(Collection entries)
_ _ _ _

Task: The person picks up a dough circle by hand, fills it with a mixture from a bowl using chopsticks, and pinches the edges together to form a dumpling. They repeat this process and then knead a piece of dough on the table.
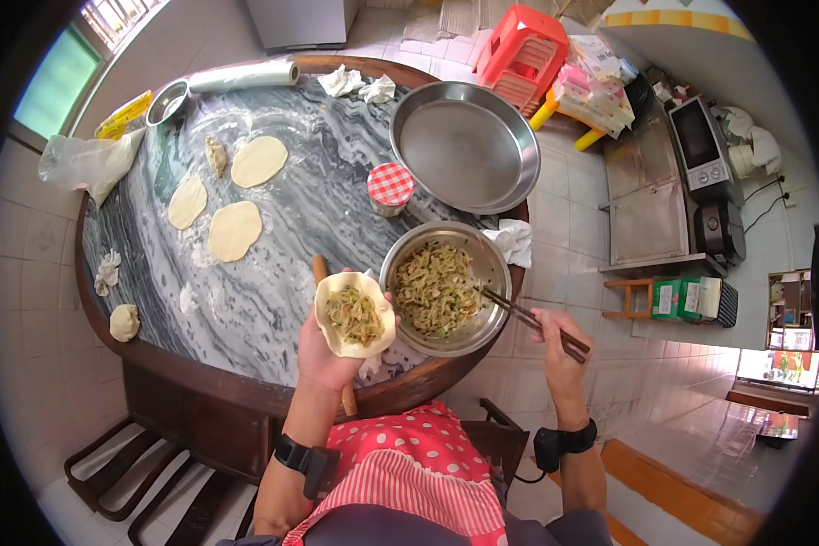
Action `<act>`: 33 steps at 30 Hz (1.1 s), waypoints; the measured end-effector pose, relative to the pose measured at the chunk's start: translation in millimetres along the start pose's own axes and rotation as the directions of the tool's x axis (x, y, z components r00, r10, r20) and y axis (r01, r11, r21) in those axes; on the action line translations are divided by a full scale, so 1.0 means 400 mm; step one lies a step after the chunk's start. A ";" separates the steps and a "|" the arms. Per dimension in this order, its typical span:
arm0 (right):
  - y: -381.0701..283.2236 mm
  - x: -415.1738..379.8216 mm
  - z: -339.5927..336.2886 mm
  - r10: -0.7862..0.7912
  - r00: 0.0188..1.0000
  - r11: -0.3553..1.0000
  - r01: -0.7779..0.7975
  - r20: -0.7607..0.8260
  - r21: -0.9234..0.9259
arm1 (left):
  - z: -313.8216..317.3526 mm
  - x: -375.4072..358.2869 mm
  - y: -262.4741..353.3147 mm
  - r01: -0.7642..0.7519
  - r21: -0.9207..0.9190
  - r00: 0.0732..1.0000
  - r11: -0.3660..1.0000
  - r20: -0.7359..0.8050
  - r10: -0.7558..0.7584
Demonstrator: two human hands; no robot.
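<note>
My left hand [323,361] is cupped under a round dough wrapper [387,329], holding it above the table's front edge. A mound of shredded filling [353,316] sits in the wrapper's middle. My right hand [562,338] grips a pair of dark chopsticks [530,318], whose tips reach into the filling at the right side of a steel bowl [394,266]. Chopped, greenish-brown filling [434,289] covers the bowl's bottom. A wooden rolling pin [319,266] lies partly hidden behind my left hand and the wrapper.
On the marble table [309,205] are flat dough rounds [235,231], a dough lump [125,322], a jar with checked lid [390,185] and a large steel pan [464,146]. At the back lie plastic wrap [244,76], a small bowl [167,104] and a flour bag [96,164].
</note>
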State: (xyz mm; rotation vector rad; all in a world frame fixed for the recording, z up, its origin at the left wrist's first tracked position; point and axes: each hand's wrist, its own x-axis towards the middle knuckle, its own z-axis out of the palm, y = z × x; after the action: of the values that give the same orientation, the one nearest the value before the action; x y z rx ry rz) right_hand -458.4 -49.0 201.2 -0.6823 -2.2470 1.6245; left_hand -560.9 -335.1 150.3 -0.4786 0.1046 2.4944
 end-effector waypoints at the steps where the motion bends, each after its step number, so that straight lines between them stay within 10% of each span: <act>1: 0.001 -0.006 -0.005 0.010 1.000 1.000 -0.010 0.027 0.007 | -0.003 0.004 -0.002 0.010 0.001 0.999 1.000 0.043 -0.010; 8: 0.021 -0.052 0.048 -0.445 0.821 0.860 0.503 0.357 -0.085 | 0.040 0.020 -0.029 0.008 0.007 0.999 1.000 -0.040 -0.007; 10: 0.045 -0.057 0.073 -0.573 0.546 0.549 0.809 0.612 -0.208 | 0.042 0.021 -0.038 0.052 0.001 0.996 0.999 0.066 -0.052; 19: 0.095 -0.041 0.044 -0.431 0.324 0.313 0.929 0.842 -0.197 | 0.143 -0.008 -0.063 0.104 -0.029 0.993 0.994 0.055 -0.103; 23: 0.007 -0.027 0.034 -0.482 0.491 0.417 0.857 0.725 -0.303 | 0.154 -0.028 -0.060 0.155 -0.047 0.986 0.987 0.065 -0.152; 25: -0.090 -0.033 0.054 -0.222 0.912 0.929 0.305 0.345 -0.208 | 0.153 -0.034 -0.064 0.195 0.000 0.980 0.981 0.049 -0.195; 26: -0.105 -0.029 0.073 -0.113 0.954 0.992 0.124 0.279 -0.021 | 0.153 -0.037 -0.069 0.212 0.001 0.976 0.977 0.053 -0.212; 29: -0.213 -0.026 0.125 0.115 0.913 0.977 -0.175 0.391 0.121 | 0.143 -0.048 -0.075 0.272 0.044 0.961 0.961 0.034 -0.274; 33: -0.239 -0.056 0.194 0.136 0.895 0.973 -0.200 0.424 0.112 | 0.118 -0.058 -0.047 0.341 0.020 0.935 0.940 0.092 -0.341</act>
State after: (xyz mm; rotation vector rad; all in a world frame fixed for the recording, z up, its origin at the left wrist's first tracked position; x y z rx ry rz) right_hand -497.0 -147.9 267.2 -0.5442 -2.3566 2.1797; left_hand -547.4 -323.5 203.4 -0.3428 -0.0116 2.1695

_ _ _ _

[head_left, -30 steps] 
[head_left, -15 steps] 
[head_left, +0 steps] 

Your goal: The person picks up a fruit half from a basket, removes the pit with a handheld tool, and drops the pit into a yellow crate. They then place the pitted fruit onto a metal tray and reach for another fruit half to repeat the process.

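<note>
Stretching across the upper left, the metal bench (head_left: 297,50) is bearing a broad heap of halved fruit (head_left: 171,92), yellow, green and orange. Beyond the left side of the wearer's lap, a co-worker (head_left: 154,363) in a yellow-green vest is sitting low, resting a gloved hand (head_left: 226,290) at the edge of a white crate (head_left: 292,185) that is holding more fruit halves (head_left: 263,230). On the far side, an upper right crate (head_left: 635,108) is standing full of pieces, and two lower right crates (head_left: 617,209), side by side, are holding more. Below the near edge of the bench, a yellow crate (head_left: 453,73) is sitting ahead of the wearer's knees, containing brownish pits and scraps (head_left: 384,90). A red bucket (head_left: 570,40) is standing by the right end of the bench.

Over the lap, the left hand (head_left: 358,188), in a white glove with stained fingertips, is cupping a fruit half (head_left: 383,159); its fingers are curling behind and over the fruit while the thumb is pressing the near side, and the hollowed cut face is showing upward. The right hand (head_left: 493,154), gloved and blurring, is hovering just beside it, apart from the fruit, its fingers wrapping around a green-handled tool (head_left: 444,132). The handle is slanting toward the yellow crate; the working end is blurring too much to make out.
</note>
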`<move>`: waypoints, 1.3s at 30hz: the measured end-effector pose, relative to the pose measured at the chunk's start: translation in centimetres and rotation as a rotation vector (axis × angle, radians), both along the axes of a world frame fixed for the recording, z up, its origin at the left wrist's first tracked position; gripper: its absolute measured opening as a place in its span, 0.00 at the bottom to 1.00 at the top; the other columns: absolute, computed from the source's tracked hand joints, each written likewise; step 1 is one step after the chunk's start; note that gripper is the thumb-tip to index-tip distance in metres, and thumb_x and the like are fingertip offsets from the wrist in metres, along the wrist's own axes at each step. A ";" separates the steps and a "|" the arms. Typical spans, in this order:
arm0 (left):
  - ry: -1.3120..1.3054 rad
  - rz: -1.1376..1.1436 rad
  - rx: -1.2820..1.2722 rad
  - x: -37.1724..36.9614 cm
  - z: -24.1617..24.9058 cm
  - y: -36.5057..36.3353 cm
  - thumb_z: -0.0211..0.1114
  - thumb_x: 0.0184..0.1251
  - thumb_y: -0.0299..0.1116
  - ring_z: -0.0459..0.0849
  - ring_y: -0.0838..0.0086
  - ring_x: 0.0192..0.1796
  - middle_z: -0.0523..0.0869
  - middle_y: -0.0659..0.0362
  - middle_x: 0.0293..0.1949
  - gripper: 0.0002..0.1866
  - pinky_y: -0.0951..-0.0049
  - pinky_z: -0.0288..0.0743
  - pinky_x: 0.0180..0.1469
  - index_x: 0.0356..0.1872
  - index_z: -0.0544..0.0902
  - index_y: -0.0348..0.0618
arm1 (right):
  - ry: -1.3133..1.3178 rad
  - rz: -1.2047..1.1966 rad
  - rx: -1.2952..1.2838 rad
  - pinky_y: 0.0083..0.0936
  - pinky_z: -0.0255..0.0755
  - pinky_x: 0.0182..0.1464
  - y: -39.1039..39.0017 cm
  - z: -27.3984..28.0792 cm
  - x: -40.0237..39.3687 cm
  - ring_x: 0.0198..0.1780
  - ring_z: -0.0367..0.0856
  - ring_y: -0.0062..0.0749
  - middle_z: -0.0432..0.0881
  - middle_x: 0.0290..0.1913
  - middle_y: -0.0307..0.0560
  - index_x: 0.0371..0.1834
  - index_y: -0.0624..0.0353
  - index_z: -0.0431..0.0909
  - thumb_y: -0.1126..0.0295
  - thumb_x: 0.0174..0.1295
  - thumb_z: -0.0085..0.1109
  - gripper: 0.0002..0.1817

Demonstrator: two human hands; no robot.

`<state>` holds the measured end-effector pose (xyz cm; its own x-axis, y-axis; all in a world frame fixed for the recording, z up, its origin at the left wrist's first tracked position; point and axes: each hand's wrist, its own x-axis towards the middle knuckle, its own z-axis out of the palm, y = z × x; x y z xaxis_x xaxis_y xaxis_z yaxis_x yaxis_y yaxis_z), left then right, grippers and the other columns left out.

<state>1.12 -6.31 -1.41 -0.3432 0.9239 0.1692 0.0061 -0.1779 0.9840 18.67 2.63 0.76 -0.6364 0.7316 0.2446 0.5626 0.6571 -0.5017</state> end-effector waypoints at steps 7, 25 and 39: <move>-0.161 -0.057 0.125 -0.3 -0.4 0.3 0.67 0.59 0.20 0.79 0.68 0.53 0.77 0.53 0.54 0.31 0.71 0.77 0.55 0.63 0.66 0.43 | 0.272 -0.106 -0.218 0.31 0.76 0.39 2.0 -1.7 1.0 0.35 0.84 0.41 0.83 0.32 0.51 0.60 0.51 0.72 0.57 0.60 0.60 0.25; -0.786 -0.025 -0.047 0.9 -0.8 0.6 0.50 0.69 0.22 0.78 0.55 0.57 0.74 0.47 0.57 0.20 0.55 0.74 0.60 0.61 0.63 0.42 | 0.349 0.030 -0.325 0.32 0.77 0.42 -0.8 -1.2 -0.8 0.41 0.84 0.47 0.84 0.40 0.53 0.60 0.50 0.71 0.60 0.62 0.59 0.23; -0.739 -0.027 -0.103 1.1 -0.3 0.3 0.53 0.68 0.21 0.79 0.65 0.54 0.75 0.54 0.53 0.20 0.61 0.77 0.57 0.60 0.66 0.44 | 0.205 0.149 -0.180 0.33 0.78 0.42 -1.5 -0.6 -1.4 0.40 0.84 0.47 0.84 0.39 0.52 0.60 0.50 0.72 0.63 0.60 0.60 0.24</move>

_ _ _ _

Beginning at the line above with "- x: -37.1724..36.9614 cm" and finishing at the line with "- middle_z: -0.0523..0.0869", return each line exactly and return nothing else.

  - x: -37.1724..36.9614 cm
  - z: -24.1617..24.9058 cm
  - y: -36.5057..36.3353 cm
  - thumb_z: -0.0211..0.1114
  - thumb_x: 0.0184..0.1251
  - thumb_y: -0.0299..0.1116
  - ring_z: -0.0459..0.0849
  - ring_y: -0.0838..0.0086
  - ring_x: 0.0192..0.1796
  - middle_z: -0.0523..0.0869

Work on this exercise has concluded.